DATA
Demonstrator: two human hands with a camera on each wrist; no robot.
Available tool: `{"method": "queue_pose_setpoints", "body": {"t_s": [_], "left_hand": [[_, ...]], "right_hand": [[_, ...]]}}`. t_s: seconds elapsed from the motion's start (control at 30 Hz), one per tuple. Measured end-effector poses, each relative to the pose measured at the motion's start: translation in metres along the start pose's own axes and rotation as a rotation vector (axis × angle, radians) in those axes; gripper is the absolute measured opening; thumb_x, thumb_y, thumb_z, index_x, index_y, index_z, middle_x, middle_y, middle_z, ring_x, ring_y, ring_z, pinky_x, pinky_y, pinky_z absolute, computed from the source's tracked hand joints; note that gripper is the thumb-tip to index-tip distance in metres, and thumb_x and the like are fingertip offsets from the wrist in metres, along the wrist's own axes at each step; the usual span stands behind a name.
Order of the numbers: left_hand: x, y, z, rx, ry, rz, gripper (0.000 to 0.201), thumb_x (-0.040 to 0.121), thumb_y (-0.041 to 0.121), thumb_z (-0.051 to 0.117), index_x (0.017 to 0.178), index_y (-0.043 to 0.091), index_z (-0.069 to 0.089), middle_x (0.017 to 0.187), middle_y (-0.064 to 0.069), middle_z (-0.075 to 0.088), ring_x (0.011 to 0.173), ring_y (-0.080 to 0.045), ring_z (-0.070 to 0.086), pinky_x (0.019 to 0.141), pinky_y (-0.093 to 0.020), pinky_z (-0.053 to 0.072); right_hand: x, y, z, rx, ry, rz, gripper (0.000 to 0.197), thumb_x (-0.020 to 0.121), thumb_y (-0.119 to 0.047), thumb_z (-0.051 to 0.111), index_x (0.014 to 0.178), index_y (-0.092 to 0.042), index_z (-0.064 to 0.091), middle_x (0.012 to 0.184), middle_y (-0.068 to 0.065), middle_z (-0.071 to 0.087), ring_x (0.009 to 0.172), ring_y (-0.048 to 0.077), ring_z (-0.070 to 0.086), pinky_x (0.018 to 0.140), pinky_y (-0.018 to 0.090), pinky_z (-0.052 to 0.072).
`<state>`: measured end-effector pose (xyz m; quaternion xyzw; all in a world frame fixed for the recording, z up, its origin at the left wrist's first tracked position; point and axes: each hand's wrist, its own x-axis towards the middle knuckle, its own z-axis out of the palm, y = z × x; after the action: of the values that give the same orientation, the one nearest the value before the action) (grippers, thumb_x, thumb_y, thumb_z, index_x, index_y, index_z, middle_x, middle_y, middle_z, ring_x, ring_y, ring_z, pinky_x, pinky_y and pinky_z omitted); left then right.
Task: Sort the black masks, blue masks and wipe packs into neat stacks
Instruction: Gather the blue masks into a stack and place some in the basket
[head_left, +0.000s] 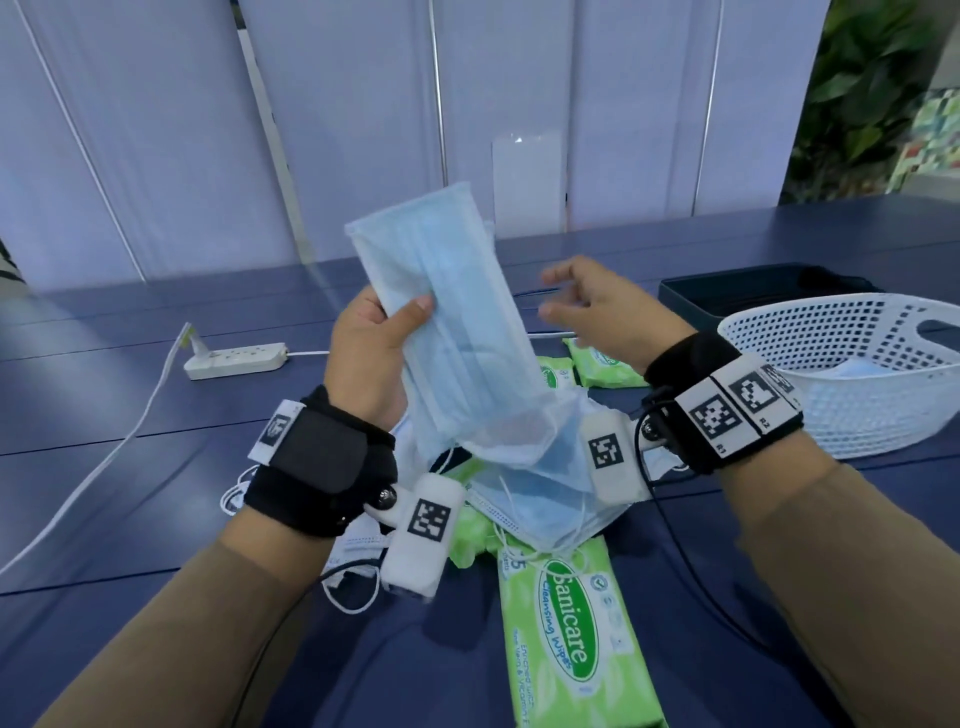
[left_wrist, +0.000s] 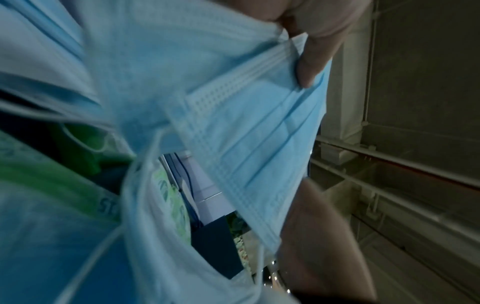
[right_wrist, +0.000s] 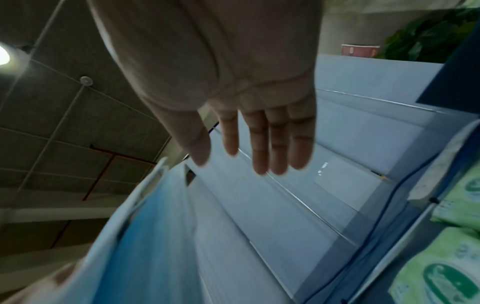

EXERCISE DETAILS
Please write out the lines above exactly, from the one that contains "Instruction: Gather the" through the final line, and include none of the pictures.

ANSWER TO THIS EXERCISE
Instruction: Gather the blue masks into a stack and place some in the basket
[head_left, +0.000s] 
[left_wrist, +0.000s] 
[right_wrist, +0.000s] 

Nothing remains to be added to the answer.